第1章:名探偵と美少女と召使い

 


「まずい…どこだ、ここ…」



勢い余って駆け出したのはいいけど…本当どこだ、ここは。


着いた先はどこかの路地だった。

辺りには民家がちらほらと立っている。

どうやら住宅街に紛れ込んでしまったらしい。



「あーもう…この歳で迷子とか…情けねぇ…」



もはや立ち尽くすしかない。

良くあるんだよなあこういうの。

感情に身を任せて、身を滅ぼすというか。

まぁ後先考えないで突っ走るオレが悪いんだけど…。



「でもいくらなんでもアレはないだろ…」



…何が必ずやり遂げる、だよ。

二言はないとかカッコいいこと言っておいて、そもそも警察がダメだからアンタを頼りに来たっていうのに…その意味をあの探偵はまるで分かってない。

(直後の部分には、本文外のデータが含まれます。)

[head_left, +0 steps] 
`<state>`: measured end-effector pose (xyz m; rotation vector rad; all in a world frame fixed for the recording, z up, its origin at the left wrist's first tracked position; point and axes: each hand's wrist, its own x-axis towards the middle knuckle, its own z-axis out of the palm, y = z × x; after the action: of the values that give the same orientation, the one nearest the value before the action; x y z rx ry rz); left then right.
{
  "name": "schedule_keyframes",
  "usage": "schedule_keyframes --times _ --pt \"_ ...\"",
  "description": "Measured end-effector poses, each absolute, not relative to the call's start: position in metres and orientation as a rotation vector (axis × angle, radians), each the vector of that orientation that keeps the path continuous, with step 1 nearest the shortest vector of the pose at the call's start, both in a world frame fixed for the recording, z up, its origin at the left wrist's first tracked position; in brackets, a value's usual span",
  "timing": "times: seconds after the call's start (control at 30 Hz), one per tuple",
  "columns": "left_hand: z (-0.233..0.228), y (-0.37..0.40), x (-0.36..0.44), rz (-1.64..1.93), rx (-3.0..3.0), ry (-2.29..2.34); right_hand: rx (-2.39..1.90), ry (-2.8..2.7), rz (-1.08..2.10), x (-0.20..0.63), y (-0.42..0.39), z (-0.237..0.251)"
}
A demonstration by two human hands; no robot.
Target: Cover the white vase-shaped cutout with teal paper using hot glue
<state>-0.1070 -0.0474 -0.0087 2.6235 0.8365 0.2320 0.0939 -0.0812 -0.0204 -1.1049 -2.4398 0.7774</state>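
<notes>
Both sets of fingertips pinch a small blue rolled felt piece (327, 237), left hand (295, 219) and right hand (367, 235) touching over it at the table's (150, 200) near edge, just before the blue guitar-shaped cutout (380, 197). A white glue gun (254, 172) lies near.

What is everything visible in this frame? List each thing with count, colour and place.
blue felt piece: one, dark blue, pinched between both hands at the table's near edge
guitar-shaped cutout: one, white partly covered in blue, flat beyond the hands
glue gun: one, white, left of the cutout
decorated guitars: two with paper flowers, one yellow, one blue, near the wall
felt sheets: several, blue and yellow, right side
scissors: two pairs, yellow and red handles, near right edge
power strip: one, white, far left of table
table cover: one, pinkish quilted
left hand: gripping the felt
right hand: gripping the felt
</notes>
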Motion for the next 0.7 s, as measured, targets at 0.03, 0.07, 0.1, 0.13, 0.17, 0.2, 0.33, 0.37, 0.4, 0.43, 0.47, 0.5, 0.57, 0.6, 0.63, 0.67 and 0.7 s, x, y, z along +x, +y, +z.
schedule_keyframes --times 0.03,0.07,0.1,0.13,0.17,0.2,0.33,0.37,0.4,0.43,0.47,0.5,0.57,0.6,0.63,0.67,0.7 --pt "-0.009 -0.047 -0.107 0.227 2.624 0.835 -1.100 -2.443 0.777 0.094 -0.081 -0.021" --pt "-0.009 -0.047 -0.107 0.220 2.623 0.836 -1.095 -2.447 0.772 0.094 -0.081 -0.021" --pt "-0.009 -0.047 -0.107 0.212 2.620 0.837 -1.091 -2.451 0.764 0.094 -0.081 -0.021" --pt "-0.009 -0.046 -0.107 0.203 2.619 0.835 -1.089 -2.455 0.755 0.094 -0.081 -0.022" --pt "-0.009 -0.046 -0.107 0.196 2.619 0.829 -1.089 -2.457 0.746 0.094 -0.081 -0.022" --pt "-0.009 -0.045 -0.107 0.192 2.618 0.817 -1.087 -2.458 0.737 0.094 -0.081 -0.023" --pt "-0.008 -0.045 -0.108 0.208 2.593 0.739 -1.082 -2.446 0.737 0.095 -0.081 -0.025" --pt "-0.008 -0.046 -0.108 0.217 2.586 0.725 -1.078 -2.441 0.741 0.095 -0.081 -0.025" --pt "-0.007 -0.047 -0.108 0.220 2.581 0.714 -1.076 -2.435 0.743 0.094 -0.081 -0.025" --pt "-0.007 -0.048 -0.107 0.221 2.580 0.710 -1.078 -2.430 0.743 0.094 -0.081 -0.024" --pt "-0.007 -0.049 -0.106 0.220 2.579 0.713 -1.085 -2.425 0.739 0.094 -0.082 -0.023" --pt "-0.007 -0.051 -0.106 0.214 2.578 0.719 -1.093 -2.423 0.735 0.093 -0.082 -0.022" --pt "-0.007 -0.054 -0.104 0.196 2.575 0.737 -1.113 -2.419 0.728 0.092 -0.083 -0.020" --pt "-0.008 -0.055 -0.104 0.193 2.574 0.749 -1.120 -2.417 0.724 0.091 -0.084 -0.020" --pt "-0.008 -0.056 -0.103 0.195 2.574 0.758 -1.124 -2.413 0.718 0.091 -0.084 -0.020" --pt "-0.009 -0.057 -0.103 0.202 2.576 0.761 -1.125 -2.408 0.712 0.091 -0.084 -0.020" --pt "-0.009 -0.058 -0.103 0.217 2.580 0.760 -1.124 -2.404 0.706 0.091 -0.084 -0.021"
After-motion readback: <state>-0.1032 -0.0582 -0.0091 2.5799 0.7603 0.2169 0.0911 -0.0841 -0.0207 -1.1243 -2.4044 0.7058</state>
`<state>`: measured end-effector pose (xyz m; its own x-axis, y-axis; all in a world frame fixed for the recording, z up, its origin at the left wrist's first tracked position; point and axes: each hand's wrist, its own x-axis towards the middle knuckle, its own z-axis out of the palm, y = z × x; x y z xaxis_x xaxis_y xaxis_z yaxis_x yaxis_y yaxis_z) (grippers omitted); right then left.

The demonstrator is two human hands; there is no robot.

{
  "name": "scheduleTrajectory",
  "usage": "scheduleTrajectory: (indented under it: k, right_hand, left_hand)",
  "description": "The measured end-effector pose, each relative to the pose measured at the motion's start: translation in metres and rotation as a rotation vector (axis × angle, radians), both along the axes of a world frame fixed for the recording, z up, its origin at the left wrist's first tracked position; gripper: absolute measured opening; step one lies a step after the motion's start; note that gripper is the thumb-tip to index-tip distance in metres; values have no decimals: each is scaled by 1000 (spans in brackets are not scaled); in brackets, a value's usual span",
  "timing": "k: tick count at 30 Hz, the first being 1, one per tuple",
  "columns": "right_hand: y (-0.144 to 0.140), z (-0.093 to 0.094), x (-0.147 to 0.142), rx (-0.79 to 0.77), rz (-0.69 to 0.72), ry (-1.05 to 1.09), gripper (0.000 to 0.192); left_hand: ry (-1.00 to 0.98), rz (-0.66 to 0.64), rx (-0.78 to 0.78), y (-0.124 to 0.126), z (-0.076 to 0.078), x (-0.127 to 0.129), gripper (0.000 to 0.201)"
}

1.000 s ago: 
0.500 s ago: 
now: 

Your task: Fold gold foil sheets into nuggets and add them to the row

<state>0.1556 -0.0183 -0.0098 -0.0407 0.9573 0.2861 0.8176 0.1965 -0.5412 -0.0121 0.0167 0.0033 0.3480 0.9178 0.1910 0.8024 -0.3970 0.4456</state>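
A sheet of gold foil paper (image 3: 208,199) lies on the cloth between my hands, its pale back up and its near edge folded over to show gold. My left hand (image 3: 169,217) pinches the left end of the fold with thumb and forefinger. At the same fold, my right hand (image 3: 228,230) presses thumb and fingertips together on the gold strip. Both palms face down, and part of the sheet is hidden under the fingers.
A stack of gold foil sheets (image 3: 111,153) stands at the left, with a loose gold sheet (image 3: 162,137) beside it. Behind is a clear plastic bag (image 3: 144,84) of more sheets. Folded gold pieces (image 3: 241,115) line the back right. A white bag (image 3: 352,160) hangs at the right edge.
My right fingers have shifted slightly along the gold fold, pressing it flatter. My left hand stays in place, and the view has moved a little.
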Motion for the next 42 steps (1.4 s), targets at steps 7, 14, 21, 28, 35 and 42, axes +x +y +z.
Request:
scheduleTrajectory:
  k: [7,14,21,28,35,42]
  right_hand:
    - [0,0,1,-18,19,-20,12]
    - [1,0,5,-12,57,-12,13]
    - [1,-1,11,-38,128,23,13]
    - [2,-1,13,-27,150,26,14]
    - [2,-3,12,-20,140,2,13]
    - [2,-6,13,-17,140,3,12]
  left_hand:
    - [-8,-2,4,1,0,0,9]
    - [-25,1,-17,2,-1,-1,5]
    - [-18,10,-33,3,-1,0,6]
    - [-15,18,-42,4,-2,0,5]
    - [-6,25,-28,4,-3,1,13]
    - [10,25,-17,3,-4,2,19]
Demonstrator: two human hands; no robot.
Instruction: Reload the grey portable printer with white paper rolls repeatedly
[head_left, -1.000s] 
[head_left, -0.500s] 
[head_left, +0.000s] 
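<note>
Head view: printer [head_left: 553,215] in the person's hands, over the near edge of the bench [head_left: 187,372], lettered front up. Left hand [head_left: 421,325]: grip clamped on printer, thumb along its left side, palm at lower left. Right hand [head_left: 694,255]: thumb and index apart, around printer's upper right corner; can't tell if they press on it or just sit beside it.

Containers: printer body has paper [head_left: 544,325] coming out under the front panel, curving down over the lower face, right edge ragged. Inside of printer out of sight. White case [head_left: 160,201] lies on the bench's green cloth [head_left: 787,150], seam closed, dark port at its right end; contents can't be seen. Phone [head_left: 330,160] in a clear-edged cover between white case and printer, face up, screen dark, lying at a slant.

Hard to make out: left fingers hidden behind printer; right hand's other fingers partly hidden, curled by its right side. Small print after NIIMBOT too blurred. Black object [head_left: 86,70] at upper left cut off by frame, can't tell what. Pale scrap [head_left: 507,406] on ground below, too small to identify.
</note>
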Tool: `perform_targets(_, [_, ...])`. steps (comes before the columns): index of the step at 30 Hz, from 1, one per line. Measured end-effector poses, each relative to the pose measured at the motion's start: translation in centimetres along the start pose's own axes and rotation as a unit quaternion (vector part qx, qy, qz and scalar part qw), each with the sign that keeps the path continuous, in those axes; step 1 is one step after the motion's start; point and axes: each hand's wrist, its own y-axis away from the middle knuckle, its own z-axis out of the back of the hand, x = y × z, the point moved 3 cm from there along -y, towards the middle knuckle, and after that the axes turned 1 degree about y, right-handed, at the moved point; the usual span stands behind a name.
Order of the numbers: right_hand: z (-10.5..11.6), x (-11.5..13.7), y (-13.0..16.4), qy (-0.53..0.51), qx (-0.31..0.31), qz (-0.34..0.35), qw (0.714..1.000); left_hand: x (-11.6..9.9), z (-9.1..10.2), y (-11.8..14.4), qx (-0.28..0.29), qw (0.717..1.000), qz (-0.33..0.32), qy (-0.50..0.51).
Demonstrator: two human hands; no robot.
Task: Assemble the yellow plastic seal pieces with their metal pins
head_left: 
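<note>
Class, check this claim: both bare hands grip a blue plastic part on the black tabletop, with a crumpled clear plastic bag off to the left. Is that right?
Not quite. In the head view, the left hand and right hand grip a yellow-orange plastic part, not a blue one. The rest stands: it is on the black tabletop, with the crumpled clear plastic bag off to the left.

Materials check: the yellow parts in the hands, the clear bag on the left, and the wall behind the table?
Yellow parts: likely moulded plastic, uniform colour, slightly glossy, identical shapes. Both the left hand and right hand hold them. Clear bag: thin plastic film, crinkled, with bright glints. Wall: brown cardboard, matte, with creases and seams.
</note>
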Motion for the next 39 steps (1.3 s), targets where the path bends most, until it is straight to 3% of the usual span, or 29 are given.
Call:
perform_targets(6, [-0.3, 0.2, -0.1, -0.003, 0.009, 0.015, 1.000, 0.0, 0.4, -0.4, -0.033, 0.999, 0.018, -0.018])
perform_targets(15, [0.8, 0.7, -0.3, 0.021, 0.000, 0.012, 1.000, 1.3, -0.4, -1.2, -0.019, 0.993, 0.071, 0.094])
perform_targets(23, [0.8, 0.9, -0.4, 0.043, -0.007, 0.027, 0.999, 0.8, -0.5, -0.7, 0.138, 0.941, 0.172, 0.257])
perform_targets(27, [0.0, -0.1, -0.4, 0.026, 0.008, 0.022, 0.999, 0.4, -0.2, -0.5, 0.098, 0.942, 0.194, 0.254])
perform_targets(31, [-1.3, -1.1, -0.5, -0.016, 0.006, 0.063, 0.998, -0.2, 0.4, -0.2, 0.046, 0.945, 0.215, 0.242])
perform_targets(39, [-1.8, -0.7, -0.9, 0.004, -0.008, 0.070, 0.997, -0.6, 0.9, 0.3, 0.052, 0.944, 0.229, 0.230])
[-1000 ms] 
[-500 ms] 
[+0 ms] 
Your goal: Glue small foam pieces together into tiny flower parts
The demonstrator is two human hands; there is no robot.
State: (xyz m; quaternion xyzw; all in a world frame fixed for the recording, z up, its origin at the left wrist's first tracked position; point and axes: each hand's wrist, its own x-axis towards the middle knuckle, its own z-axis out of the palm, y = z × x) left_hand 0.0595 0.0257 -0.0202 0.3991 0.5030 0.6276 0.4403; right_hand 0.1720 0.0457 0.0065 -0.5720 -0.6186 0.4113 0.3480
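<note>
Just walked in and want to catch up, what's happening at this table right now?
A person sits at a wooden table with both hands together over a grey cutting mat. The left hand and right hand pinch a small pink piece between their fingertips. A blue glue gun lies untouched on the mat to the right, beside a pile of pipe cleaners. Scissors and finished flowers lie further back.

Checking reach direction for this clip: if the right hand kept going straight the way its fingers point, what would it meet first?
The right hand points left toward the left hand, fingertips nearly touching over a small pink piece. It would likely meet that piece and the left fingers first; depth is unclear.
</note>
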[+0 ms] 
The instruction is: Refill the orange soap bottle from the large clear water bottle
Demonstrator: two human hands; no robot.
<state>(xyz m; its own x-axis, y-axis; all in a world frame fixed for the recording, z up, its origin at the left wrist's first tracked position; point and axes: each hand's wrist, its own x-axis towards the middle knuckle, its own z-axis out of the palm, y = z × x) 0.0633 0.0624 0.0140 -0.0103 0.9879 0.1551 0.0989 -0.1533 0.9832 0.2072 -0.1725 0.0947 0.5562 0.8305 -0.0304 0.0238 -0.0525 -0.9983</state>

とはいえ…一人でぶつくさ文句を言っててもしょうがない。


とりあえず先ずは大通りに出て、元の場所に戻らないと。



「ーうわあ!?」


と、カドを曲がろうとした矢先のことだった。

オレは目の前にいる誰かとぶつかりそうになってしまう。



「す、すみませんッ!」



頭を下げて慌てて謝る。

すると、すぐさま聞き覚えのある声でこう話しかけられた。



「召使いさん…?」


「え…?」



思いがけない台詞だった。

オレをこんな風に呼ぶ人はあの胡散臭い探偵と、あの子しかいないはず…。

…まさかとは思い頭を上げてみると、紛れもなく見知った少女がそこにいた。